Assessment of cell viability. To examine the effect of p38 on cell death, we cotransfected SK-N-MC cells with either control plasmid and HA tagged-p38 or HA tagged-p38 together with FLAG-parkin and HA tagged-p38 together with Arg42Pro parkin mutant and incubated for 24 h, followed by treatment with tumor necrosis factor-α (TNFα) (PeProtech, Rocky Hill, NJ) for 4 h in the presence of 10 μg/ml cycloheximide (Sigma) and monitored cell death by trypan blue staining.

Preparation of human and mouse brain tissue. Frontal cortical tissue from five control brains and eight PD and diffuse Lewy body (DLB) brains with high Lewy body burden that were age matched with similar postmortem intervals as described previously (Chung et al., 2004) were used to analyze parkin substrates in PD and DLB brains. In a separate cohort of brains frontal cortex tissue from four control brains and four AR-JP brains that were age matched with similar postmortem intervals as previously described (Moore et al., 2005) were used to compare parkin substrate levels in AR-JP brains. Parkin null mice were generated by Lexicon Genetics (The Woodlands, TX) as originally described (von Coelln et al., 2004b).

Detergent-soluble and -insoluble fractions were prepared from human brain tissue and mouse brain tissue by homogenization of samples in lysis buffer [10 mm Tris-HCl, pH 7.4, 150 mm NaCl, 5 mm EDTA, 0.5% Nonidet P-40, 10 mm Na-β-glycerophosphate, Phosphate Inhibitor Mixture I and II (Sigma), and Complete Protease Inhibitor Mixture (Roche)], by using a Diax 900 homogenizer (Heidolph, Cinnaminson, NJ). After homogenization, samples were rotated at 4°C for 30 min for complete lysis, then the homogenate was centrifuged (10,000 × g, 4°C, 20 min), and the resulting pellet and supernatant fractions were collected. The pellet fractions was washed once in lysis buffer containing detergent, and the resulting pellet was solubilized in lysis buffer containing 1% SDS. Fractions were quantitated using the BCA kit (Pierce) with BSA standards and analyzed by Western blot.

Western blotting was performed with an anti-parkin (PRK8 mouse monoclonal), anti-p38, anti-CDCrel-1 (Zhang et al., 2000), anti-Pael-R monoclonal antibody, anti-α-synuclein (BD Biosciences, Franklin Lakes, NJ), anti-synaptotagmin (Santa Cruz Biotechnology, Santa Cruz, CA), anti-β-tubulin (Sigma), anti-synphilin-1 (Biodesign, Kennebunk, ME), and anti-cyclin E (Santa Cruz Biotechnology) antibodies.
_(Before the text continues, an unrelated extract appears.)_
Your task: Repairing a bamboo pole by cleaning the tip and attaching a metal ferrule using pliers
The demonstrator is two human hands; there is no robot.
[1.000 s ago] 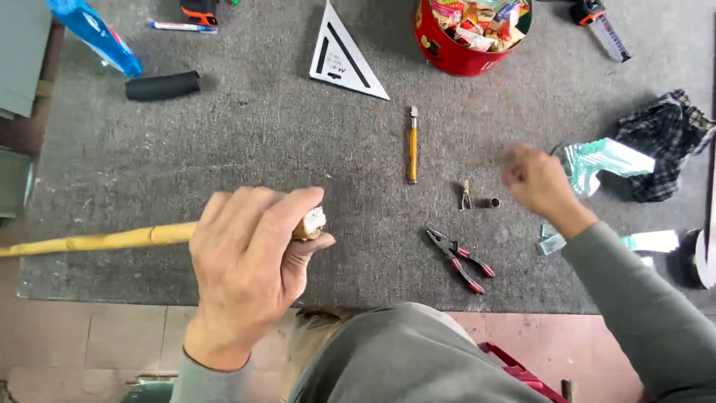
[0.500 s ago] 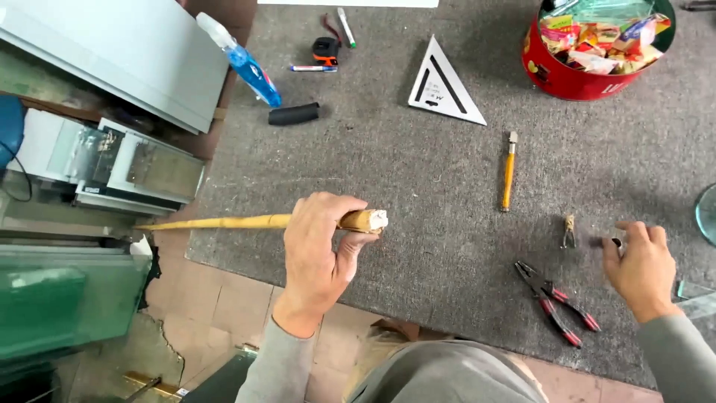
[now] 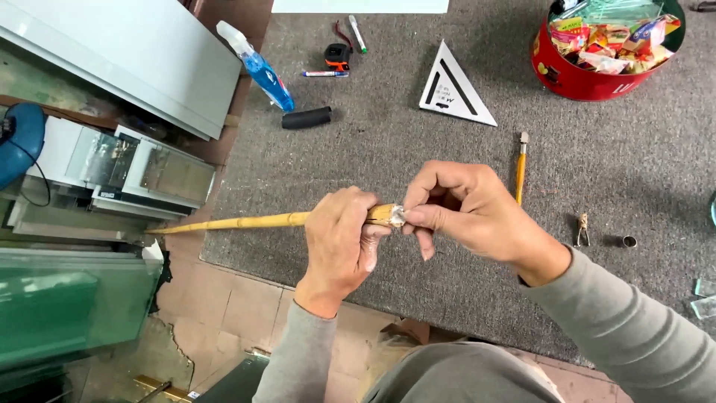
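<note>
My left hand (image 3: 340, 240) is closed around the thick end of a long yellow bamboo stick (image 3: 239, 222), which points left past the edge of the grey mat (image 3: 418, 164). My right hand (image 3: 466, 209) has its thumb and fingertips pinched on the stick's pale end (image 3: 396, 215), right beside my left hand. Whether the right fingers hold a small piece there is hidden.
On the mat lie a white triangular square (image 3: 453, 89), a yellow-handled tool (image 3: 520, 166), a black grip (image 3: 306, 118), a blue spray bottle (image 3: 259, 67), a tape measure (image 3: 338, 55), pens, a small clip (image 3: 581, 228) and ring (image 3: 629, 241). A red tin of packets (image 3: 597, 52) stands far right. Glass panels lie left.
My right hand has come from the small parts at the right of the mat to the stick's end. The view has shifted left, and the left hand kept its hold.
</note>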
Detection was performed with enhanced chemiluminescence (Amersham Biosciences).

Animals and stereotaxic injection of p38. All procedures were performed in compliance with the guidelines set forth by the Laboratory Animal Manual of the National Institute of Health Guide to the Care and Use of Animals and were approved by the Johns Hopkins Medical Institute Animal Care Committee. Female BC57 mice were bred and maintained at the animal facility of the Johns Hopkins School of Medicine. They were housed in groups of three per cage in a temperature- and humidity-controlled room with a 12 h light/dark cycle. Food and water were available ad libitum.
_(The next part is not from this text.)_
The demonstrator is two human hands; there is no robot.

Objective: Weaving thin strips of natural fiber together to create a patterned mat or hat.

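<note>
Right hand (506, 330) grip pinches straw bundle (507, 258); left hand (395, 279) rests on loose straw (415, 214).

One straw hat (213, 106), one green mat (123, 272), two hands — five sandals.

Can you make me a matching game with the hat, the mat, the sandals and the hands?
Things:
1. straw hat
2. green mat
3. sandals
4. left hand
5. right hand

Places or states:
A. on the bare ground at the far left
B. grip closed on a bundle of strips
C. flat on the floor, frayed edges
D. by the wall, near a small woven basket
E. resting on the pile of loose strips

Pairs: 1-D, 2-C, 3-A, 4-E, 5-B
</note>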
Animals weighing 30 g were anesthetized with phentobarbital (60 mg/kg, i.p.). An injection cannula (26.5 gauge) was placed stereotaxically into the SN (anteroposterior, –3.1 mm from bregma; mediolateral, 1.3 mm; dorsoventral, 4.3 mm) according to the atlas of Paxinos et al. (1985). Injections of adenoviral vectors of p38 were made in 2.5 μl of virus solution. The viral suspensions were freshly prepared just before use and were kept on ice before and during the injection. The infusion was done at a rate of 0.2 μl/min. The cannula was left in place for 5 min before slowly withdrawing it to avoid reflux along the injection track. The wound was closed with suture, and the animals were allowed to recover before they were returned to their cage. The entire procedure was well tolerated by the animals.

Immunohistochemistry. Animals were deeply anesthetized (80 mg/kg phentobarbital, i.p.) and transcardially perfused with PBS, followed by ice-cold 4% paraformaldehyde in 0.1 m phosphate buffer, pH 7.4. Brains were promptly removed and postfixed in 4% paraformaldehyde in 0.1 m phosphate buffer, pH 7.4, for 2 h at room temperature. Each brain was cryoprotected in 30% sucrose until equilibrated and then stored at –80°C until processed.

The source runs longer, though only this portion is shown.